If you have work with Git before, you had to run git add before you save your changes, or to commit them, to use a more appropriate Git terminology. Have you ever wondered what actually happens when you run git add? Nothing “visible” changes, but somehow, if you run git status, your files suddenly appears on a magical place known as “the staging area.” Let’s dive in this mystery together.

This post is part of the series: The I way I wish people had taught me git.

When you git clone a repository or create a brand new one with git init, by default; a directory named .git will be created. The . is mark to tell that this supposed to be a hidden file and shouldn’t bother the user sight, unless the user wants to, usually by running ls -a or similar.

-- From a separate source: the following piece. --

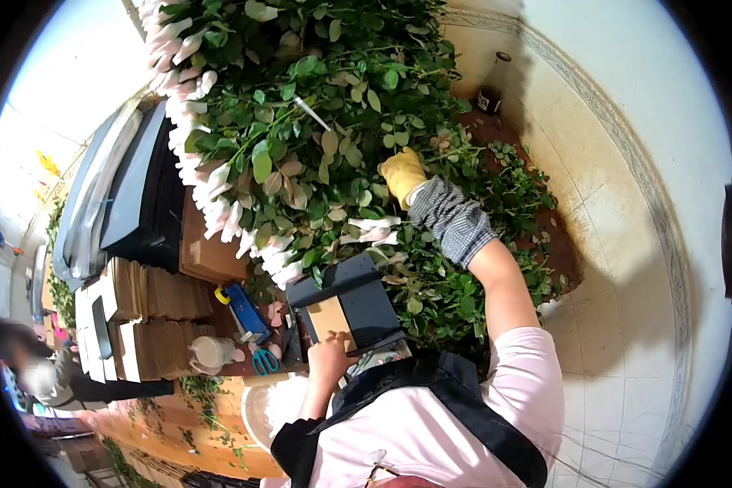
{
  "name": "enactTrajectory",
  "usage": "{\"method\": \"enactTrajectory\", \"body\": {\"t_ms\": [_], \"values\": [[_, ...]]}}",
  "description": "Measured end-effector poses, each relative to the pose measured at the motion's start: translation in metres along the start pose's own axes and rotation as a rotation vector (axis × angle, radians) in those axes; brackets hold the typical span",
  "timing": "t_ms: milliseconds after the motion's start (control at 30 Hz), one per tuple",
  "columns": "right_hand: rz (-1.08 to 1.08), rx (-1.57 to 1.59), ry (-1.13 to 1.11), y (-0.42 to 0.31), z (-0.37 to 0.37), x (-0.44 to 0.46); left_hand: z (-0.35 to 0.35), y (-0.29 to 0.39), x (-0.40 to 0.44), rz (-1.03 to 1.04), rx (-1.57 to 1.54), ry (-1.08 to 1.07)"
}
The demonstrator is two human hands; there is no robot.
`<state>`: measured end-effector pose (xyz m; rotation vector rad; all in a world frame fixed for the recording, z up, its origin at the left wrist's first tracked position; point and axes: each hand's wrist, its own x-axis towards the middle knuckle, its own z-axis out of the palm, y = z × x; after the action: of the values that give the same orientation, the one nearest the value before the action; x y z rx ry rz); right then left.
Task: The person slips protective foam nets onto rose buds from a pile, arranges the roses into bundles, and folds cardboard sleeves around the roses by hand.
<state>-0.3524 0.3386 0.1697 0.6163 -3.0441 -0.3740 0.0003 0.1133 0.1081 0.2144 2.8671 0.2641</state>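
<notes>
My left hand [331,358], bare, lies at the lower edge of a brown cardboard piece [327,317], its fingers resting on it. That piece sits on a black folded sheet [374,305]. My right hand [403,175], in a yellow glove with a checked sleeve cover, is closed among the leaves of a large heap of leafy flower stems [325,163]. The leaves hide what its fingers hold, if anything. Pale pink-white sleeves [215,191] cover the flower ends along the heap's left side. A few more sleeved flowers [374,230] lie between my hands.
Teal-handled scissors [264,360], a blue tape dispenser [246,313] and a clear jug [211,352] sit left of my left hand. Stacked cardboard [150,325] and black sheets [142,183] stand further left. A bottle [492,85] stands by the wall. Another person [45,378] is at far left.
</notes>
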Motion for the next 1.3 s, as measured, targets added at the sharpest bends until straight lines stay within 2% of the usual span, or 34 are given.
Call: {"method": "enactTrajectory", "body": {"t_ms": [133, 167, 233, 267, 333, 433, 467, 500, 533, 600, 633, 667, 700, 733, 800, 867, 900, 933, 967, 1000, 1033, 1067, 1133, 1200, 1267, 1300], "values": [[0.002, 0.131, 0.364, 0.028, 0.001, -0.048, 0.005, -0.003, 0.0, 0.036, 0.01, 0.047], [0.091, 0.186, 0.338, 0.041, 0.002, -0.059, 0.005, -0.002, 0.0, 0.021, -0.004, 0.047], [0.132, 0.224, 0.509, 0.066, -0.01, -0.095, 0.003, -0.001, 0.0, 0.007, 0.008, 0.018], [0.087, 0.213, 0.707, 0.072, -0.027, -0.124, 0.005, -0.003, -0.001, 0.022, 0.003, 0.058], [0.041, 0.193, 0.862, 0.082, -0.045, -0.162, 0.012, -0.007, -0.001, 0.032, 0.006, 0.048], [-0.092, 0.452, 0.65, 0.086, -0.041, -0.22, -0.008, -0.01, 0.0, 0.069, -0.077, -0.009], [-0.155, 0.655, 0.531, 0.074, -0.042, -0.232, -0.02, -0.011, 0.004, -0.025, -0.105, -0.094], [-0.166, 0.59, 0.379, 0.065, -0.022, -0.245, -0.012, -0.028, 0.01, 0.041, -0.208, -0.049], [-0.22, 0.725, 0.389, 0.05, -0.011, -0.259, 0.002, -0.052, 0.02, 0.107, -0.31, -0.005], [-0.095, 0.565, 0.134, 0.022, 0.03, -0.283, 0.03, -0.087, 0.04, 0.029, -1.332, -0.133], [-0.037, 0.413, 0.104, 0.01, 0.043, -0.292, 0.003, -0.084, 0.037, -0.165, -1.388, -0.261], [0.019, 0.262, 0.074, 0.0, 0.051, -0.299, 0.002, -0.09, 0.04, -0.156, -1.474, -0.363], [0.064, 0.276, 0.267, -0.009, 0.048, -0.303, 0.006, -0.089, 0.041, -0.042, -1.227, -0.336], [0.131, 0.289, 0.366, -0.02, 0.038, -0.31, 0.006, -0.086, 0.039, 0.065, -0.98, -0.305], [0.241, 0.292, 0.638, -0.039, 0.04, -0.317, 0.006, -0.073, 0.034, 0.379, -0.788, -0.161], [0.361, 0.369, 0.571, -0.05, 0.099, -0.321, 0.016, -0.07, 0.03, 0.28, -0.744, -0.202], [0.353, 0.63, 0.47, -0.053, 0.147, -0.335, -0.009, -0.054, 0.026, 0.229, -0.83, -0.237], [0.35, 0.666, 0.207, -0.049, 0.142, -0.341, -0.007, -0.053, 0.024, 0.198, -0.812, -0.241], [0.308, 0.824, 0.078, -0.033, 0.15, -0.34, 0.003, -0.053, 0.02, 0.27, -0.75, -0.118], [0.21, 0.935, -0.061, -0.011, 0.14, -0.335, 0.011, -0.05, 0.018, 0.339, -0.686, 0.0], [0.123, 1.046, -0.21, 0.011, 0.128, -0.33, 0.012, -0.044, 0.014, 0.295, -0.665, 0.039], [0.33, 0.999, -0.653, 0.019, 0.013, -0.299, 0.021, -0.042, 0.014, 0.201, -0.601, 0.041], [0.135, 0.725, -0.183, 0.039, 0.009, -0.281, 0.02, -0.04, 0.016, 0.153, -0.634, 0.01], [0.187, 0.484, -0.088, 0.038, -0.026, -0.233, 0.027, -0.046, 0.015, 0.151, -0.645, 0.03], [0.107, 0.567, 0.108, 0.023, -0.048, -0.176, 0.032, -0.054, 0.016, 0.096, -0.787, -0.002], [0.042, 0.597, 0.305, 0.014, -0.039, -0.139, 0.03, -0.054, 0.015, 0.066, -0.806, -0.031]]}}
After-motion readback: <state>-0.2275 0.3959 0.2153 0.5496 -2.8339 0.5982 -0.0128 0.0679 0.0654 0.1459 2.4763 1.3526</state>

Actually, there are other occasions where .git might be just a simple file and not a directory. But, we are getting ahead of ourselves, I’ll left this to another time.

If you list the content of .git directory, in the version I have installed, which is v2.40.0; it looks like so:

$ tree -FL 1 .git/
.git/
├── branches/
├── COMMIT_EDITMSG
├── config
├── description
├── HEAD
├── hooks/
├── index
├── info/
├── logs/
├── objects/
├── ORIG_HEAD
└── refs/

This is where git stores its objects, all committed history, your project’s files, branches, tags, etc. However, for this article, the most important is the index file.

So, what’s so important about the .git/index?

The .git/index file or its birth name .dircache/index, is a simple binary file that holds files metadata that you have added with — wait for it — git add. It provides an efficient way for git to track files changes and, later; save it when you commit the changes to the project.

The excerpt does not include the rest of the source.